▶ **REQUIRED ACTION**:
Where a line in the records below contains the string "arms", tally it; give only the final number.

+++++

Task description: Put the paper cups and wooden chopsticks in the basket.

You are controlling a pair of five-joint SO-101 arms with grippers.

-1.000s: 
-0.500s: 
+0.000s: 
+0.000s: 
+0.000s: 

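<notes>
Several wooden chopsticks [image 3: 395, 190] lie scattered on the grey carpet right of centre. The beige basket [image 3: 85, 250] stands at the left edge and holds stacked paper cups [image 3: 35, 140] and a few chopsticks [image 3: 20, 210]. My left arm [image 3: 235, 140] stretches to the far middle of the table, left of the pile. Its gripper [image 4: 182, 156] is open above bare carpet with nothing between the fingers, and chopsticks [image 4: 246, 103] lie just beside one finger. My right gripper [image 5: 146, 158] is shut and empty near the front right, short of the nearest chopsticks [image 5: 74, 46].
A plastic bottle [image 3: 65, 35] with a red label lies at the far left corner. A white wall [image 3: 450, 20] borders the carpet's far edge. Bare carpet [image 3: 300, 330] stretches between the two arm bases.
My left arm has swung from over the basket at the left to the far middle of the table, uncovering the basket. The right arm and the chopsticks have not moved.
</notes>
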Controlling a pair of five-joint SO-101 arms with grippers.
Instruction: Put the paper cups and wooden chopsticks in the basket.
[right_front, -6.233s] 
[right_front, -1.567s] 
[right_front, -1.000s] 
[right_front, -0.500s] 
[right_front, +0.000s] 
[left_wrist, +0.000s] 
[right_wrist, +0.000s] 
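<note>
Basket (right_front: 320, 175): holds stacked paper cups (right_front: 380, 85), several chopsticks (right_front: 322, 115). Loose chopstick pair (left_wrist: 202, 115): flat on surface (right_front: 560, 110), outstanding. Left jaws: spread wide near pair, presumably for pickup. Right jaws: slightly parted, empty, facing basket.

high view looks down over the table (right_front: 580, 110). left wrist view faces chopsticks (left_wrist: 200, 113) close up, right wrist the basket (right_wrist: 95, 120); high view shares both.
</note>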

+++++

▶ **SOLUTION**:
2